Haiti Rewired | Networking Reconstruction
Ana Wed, 17 Mar 2010 21:42 1 comment
Following the January earthquake in Haiti, an online collaborative community focused on tech and infrastructure solutions for Haiti called Haiti Rewired was launched by Wired.com. Created on Ning, the network already has over 800 members from diverse fields; writers, editors, technologists, researchers, geographers, architects, infrastructure specialists, aid groups and others dedicated to rebooting Haiti’s future. Read on for their mission statement and one of the promising projects already underway to adapt a Peruvian construction manual for Haiti.
These are the five simple principles that according to Haiti Rewired, could transform not only Haiti, but the world's response to crisis:
1. Collaboration. The events unfolding in Haiti bring together an unusual coalition: non-governmental organizations, the military, international organizations, state actors. To avoid waste, duplication of effort and confusion, they will have to break down cultural and institutional barriers, and start sharing everything: imagery, sensor data, on-the-ground intel. Old models of classification and need-to-know must be dumped.
2. Transparency. Haitians are rightly disillusioned with aid: promises unfulfilled by donors, corruption and graft by officials, a general lack of accountability when it comes to aid. While there may always be inefficiency, waste and corruption must be tackled. It might not sound like the most important element of the recovery, but we need data-based metrics. Funding will be tracked; aid will be measured; disclosure shall be the rule.
3. Innovation. Solutions for Haiti's problems will have to blend time-tested ideas with new ways of doing things that have been enabled by technology. Transparency and collaboration have become radically easier with new communication and networking technologies. On the other hand, these same tools can fail us during major disasters. How can we incorporate and build new technological systems for Haiti that are both efficient and resilient?
4. Design. Rebuilding Haiti will be a test in the politics of architecture. How can planners, urbanists, architects, construction companies and local authorities come together to design a better Port-au-Prince on the rubble of the earthquake?
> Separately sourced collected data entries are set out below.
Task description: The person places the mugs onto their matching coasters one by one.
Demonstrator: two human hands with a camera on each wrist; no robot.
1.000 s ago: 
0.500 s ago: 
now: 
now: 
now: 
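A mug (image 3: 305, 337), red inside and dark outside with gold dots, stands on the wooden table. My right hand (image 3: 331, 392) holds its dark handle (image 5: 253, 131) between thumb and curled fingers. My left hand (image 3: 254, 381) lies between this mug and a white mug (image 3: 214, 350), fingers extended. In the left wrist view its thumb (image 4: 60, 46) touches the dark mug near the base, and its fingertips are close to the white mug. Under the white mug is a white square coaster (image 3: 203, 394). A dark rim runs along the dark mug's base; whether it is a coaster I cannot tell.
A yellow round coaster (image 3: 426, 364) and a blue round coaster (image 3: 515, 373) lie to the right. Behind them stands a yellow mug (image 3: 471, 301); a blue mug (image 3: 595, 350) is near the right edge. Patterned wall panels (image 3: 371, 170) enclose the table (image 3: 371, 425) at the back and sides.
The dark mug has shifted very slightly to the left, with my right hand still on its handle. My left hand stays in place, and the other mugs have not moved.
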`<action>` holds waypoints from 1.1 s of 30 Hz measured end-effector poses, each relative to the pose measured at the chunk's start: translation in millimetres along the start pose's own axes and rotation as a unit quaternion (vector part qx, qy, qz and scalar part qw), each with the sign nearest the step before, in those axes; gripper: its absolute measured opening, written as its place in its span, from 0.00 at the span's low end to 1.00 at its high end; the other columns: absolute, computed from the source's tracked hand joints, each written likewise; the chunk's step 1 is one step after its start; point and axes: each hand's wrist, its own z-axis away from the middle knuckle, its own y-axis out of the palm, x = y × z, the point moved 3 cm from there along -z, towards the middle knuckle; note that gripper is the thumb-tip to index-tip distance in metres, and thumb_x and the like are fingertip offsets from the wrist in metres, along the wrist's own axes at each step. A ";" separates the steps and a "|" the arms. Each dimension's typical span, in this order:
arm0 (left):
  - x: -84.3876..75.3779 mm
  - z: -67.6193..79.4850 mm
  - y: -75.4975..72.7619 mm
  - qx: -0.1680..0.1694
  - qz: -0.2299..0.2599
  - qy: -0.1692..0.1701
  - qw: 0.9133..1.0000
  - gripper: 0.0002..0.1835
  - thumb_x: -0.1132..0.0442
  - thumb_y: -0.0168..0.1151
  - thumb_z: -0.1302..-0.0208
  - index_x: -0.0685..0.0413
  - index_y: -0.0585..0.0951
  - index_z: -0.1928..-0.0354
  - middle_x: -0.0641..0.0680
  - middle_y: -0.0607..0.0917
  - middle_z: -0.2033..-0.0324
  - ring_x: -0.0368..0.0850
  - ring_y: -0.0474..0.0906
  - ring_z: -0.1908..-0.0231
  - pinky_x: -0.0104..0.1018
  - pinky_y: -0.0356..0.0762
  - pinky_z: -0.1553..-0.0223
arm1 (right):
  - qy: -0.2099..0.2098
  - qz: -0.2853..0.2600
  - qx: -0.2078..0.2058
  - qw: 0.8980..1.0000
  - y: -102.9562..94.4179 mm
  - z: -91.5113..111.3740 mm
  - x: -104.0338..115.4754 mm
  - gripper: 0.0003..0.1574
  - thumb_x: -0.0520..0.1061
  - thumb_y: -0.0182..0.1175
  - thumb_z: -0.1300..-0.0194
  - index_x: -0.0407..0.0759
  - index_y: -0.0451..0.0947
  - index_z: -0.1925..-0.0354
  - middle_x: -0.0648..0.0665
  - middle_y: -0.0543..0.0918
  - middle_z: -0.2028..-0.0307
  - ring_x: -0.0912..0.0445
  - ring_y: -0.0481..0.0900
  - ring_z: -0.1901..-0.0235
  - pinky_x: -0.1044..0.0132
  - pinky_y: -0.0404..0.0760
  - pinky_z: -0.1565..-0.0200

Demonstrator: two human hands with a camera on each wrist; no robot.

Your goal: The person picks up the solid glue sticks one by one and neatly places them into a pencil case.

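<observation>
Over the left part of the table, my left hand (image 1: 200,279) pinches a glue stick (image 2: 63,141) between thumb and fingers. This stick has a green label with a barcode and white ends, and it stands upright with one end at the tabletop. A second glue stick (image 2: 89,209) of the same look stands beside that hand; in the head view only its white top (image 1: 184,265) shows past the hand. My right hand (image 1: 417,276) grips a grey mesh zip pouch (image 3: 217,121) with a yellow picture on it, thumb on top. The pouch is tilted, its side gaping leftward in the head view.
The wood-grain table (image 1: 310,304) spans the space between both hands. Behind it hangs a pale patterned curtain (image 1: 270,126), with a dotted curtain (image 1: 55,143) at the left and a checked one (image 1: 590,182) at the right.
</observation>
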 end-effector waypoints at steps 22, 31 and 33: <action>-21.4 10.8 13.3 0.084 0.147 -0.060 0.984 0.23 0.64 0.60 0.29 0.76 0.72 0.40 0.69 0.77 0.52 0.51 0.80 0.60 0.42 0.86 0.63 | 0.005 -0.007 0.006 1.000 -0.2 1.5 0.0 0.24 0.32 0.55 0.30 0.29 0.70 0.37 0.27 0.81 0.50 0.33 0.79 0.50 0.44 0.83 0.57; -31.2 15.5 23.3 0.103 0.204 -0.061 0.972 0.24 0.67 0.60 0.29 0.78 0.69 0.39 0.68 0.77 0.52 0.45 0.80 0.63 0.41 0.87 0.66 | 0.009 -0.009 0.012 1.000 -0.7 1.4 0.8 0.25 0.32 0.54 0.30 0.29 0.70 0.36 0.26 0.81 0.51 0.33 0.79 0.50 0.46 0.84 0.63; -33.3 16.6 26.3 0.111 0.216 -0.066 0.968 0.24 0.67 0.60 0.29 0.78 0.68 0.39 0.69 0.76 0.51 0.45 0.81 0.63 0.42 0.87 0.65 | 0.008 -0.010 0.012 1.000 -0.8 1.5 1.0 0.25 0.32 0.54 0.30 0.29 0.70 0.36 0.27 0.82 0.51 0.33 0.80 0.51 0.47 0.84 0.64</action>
5. DIY. The old model of The Development Set -- highly paid expat consultants who jet around from crisis to crisis -- needs to be jettisoned. This could be rebuilding on the cheap and that could be a good thing. Empowering local communities, avoiding Beltway banditry and giving communities control of their own affairs might generate real results. Can smarter, locally rooted ideas provide immediate shelter for thousands in need and lay the foundation for the city's seismic, social and economic future?
The Construction Booklet Project: A DIY construction manual for Haitians As we already know, chronic poverty, underdeveloped housing structure, poor construction, lax building codes, and poorly inspected and enforced construction quality made Haiti a disaster waiting to happen. The reality that less than 10% -15% of building construction will have a design professional involved is the reason behind Haiti Rewired's 5th principle: DIY. Work is underway by the group Construction Booklet to adapt an existing disaster-prevention construction manual used in Peru to the language, culture and specific conditions of Haiti. Major differences between Peru and Haiti include the materials used for construction; whereas Peru used clay bricks, Haiti will have work with concrete blocks.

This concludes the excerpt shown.